YOUR GOAL: Using the records below, copy exactly the part that opens with the line holding "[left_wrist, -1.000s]" and closes with the line holding "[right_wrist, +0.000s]", minus the pictures.

(Extracted data entries)
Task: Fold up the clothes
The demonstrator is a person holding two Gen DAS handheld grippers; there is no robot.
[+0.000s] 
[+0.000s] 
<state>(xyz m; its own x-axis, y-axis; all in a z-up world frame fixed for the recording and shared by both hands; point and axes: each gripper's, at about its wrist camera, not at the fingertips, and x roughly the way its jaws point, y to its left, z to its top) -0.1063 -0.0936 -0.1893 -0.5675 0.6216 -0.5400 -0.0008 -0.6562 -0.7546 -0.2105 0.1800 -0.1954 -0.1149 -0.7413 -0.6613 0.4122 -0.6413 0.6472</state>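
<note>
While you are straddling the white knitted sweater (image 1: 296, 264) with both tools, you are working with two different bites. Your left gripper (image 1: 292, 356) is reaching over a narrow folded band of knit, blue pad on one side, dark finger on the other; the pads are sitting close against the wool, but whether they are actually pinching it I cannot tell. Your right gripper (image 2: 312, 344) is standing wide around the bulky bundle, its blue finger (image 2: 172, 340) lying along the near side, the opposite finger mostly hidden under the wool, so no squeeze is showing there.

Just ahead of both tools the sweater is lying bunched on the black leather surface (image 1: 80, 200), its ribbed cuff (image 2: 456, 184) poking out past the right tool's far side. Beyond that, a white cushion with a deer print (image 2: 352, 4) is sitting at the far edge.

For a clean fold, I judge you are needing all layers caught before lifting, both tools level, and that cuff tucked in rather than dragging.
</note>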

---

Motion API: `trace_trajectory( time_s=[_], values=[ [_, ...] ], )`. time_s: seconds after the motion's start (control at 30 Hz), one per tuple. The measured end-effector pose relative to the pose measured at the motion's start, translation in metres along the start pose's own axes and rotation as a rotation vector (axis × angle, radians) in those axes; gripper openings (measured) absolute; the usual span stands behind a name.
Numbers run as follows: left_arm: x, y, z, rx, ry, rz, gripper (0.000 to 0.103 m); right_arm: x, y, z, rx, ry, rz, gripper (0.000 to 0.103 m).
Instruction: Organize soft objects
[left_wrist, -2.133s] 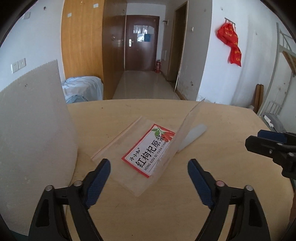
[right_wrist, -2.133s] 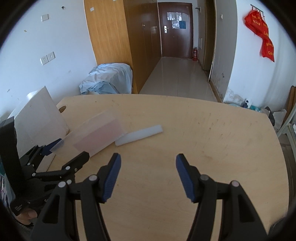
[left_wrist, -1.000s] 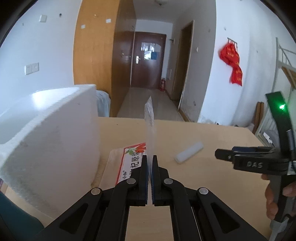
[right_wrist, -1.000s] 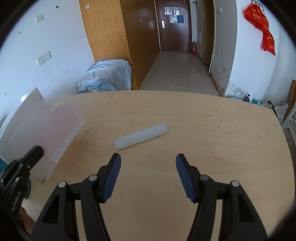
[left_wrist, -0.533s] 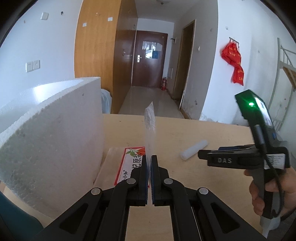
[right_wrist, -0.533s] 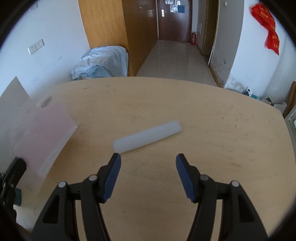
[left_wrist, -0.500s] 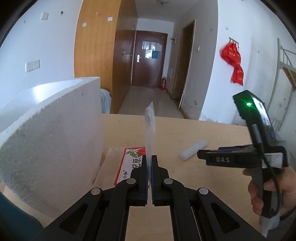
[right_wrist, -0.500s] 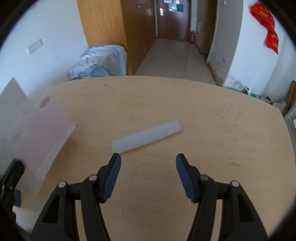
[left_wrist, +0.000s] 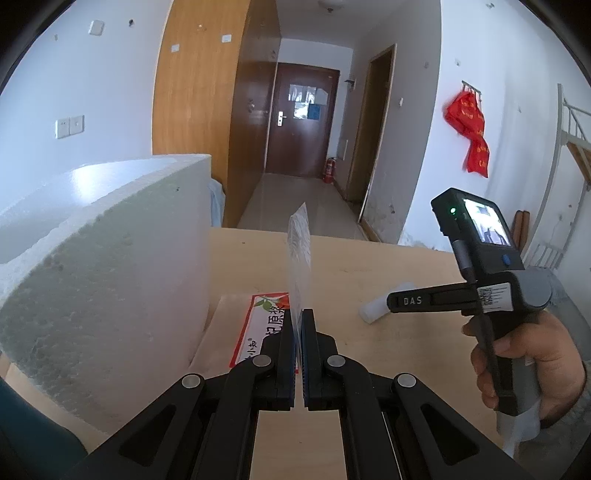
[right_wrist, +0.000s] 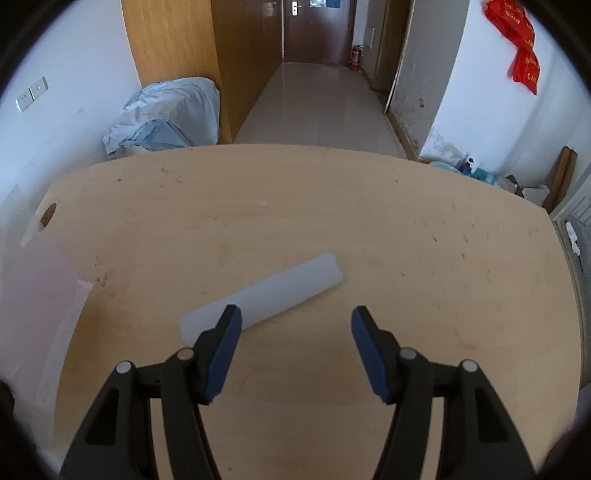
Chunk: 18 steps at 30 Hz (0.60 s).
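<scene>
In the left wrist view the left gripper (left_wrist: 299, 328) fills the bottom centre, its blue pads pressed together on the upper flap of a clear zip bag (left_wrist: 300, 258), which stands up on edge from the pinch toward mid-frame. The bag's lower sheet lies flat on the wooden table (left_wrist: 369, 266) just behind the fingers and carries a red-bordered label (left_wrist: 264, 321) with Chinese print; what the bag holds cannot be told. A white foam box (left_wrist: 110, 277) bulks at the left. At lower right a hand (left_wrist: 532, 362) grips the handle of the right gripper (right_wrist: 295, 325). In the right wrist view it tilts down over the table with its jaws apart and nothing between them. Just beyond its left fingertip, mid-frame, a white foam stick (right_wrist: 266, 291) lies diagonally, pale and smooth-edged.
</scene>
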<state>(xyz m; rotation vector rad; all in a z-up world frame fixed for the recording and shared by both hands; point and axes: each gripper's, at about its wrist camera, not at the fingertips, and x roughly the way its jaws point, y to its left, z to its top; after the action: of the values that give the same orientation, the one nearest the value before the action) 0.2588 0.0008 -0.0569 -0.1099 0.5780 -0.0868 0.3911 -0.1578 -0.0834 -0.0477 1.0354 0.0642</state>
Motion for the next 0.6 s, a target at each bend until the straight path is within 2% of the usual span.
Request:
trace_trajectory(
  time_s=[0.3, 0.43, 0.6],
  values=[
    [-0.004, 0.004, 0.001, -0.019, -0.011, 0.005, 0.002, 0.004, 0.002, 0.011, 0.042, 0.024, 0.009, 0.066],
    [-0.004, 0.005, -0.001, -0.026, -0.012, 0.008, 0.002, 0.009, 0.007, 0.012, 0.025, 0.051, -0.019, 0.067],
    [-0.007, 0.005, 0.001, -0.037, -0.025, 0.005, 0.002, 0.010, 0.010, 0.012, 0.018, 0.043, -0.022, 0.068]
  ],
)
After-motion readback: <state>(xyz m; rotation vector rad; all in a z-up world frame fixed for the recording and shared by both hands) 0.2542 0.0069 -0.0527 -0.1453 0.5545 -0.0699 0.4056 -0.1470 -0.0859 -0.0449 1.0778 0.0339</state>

YOUR SOLUTION:
[left_wrist, -1.000s] 
[right_wrist, -1.000s] 
[left_wrist, -0.533s] 
[right_wrist, -0.533s] 
[left_wrist, -0.500s] 
[right_wrist, -0.500s] 
[left_wrist, +0.000s] 
[right_wrist, +0.000s] 

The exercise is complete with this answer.